▶ **DESCRIPTION OF THE TASK**
Below is a listing with pictures in it. Copy it exactly without them.
§
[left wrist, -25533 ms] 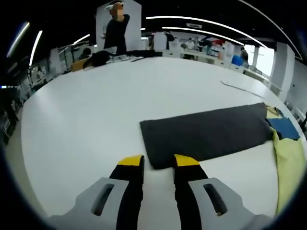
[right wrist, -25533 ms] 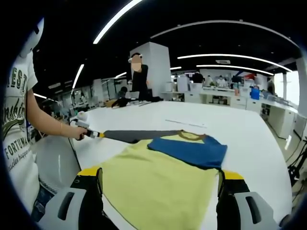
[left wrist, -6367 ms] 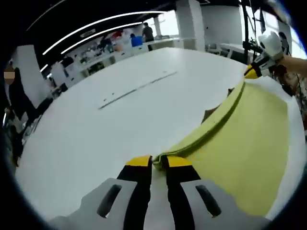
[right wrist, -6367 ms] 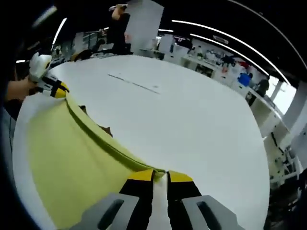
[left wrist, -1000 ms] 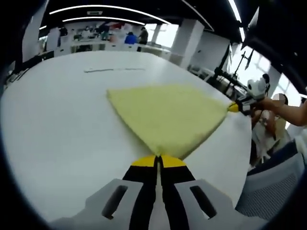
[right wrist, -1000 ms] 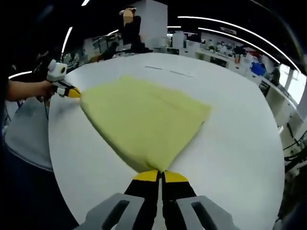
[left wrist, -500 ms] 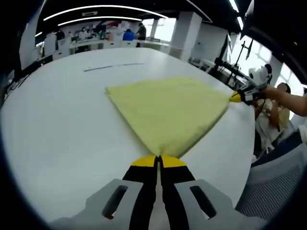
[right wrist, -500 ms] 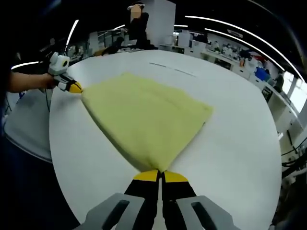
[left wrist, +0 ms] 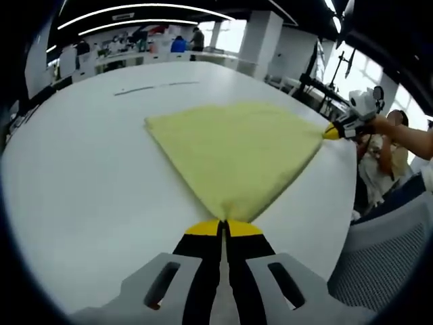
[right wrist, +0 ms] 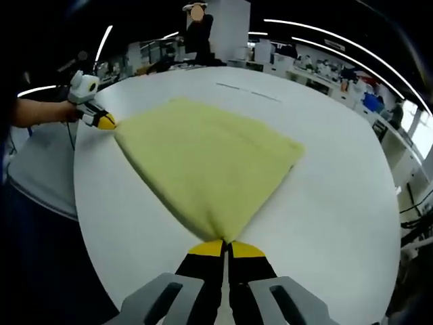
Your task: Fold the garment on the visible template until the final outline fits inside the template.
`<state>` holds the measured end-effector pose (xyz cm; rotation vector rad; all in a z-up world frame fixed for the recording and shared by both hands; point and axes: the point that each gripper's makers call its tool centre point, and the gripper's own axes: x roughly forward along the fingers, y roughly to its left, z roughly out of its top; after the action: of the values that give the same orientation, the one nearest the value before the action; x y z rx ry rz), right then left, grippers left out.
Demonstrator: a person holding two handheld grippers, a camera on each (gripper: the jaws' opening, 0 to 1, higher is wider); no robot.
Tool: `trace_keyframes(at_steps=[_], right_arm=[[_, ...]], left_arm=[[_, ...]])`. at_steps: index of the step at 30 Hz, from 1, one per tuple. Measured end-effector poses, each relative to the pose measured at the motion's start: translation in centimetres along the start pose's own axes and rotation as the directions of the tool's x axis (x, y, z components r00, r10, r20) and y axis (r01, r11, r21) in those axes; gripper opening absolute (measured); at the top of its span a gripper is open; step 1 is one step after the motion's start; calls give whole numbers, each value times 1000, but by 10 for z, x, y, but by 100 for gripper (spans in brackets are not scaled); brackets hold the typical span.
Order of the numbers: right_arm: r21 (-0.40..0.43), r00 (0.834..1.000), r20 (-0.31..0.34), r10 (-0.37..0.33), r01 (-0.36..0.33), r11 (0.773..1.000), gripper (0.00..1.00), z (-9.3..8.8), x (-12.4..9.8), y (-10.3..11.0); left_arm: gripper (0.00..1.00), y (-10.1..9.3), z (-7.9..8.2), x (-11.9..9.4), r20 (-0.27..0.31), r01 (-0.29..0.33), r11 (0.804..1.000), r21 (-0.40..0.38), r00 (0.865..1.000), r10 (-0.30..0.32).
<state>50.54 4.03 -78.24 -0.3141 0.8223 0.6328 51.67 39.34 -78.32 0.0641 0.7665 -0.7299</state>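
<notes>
The folded yellow garment (left wrist: pixel 233 150) lies spread on the white surface (left wrist: pixel 88 176), and the left tool (left wrist: pixel 223 229) is clamped together on one corner of it while the right tool (right wrist: pixel 225 248) is clamped on the other near corner, so the cloth is stretched between them.

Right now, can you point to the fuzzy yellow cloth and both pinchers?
yellow folded garment (left wrist: pixel 237 145), left gripper view, middle of its top.
left gripper (left wrist: pixel 223 225), left gripper view, fingertips.
right gripper (right wrist: pixel 226 245), right gripper view, fingertips.
</notes>
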Motion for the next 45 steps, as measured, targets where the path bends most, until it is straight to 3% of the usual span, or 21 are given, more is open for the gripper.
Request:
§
▶ **TASK RESPONSE**
[left wrist, -25533 ms] 
[right wrist, -25533 ms] 
[left wrist, -6367 ms] 
[right wrist, -6367 ms] 
[left wrist, -1000 ms] 
[right wrist, -1000 ms] 
[left wrist, -500 ms] 
[right wrist, -500 ms] 
[left wrist, +0 ms] 
[right wrist, +0 ms] 
Your task: Fold the garment on the visible template until the final outline fits inside the template.
`<state>` holds the measured end-effector pose (xyz cm; rotation vector rad; all in a z-up world frame fixed for the recording and shared by both hands; point and axes: the point that each gripper's makers call its tool centre point, and the gripper's own axes: x roughly forward along the fingers, y roughly to its left, z roughly out of its top; after the action: of the values that give the same orientation, the one nearest the value before the action; x y z rx ry rz), right then left, grippers left out.
Demonstrator: a person holding two handheld grippers, a camera on each (gripper: the jaws' opening, 0 to 1, higher is wider); no robot.
Tool: `trace_keyframes(at_steps=[_], right_arm=[[_, ...]], left_arm=[[_, ...]])`. at_steps: index of the step at 30 Hz, from 1, one per tuple. Measured end-effector poses, each relative to the pose measured at the motion's start: translation in centimetres along the start pose's own axes and rotation as the directions of the tool's x axis (x, y, z components r00, r10, r20) and y axis (r01, r11, r21) in those axes; gripper opening absolute (measured); at the top of its span a gripper is open; step 1 is one step after the motion's start; calls give whole numbers, each value times 1000, but by 10 for z, x, y, but by 100 for gripper (spans in brackets are not scaled); brackets hold the typical span.
Order of the numbers: right_arm: r21 (-0.40..0.43), r00 (0.834..1.000), r20 (-0.31..0.34), r10 (-0.37..0.33), r01 (-0.36..0.33), r11 (0.773..1.000), gripper (0.00..1.00), z (-9.3..8.8), x (-12.4..9.8), y (-10.3..11.0); left_arm: gripper (0.00..1.00), y (-10.1..9.3), z (-7.9..8.2), x (-11.9..9.4), r20 (-0.27..0.31), r01 (-0.29..0.33), r11 (0.804..1.000), r21 (-0.40..0.38), r00 (0.865..1.000), r10 (-0.30..0.32).
<state>50.54 4.03 -78.24 -0.3141 0.8223 0.6328 51.67 39.34 -78.32 0.0641 0.7665 -0.7299</state>
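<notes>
The folded yellow garment (left wrist: pixel 233 150) lies spread on the white surface (left wrist: pixel 88 176), and the left tool (left wrist: pixel 223 229) is clamped together on one corner of it while the right tool (right wrist: pixel 225 248) is clamped on the other near corner, so the cloth is stretched between them.

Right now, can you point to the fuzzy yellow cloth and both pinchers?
yellow folded garment (left wrist: pixel 237 145), left gripper view, middle of its top.
left gripper (left wrist: pixel 223 225), left gripper view, fingertips.
right gripper (right wrist: pixel 226 245), right gripper view, fingertips.
</notes>
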Motion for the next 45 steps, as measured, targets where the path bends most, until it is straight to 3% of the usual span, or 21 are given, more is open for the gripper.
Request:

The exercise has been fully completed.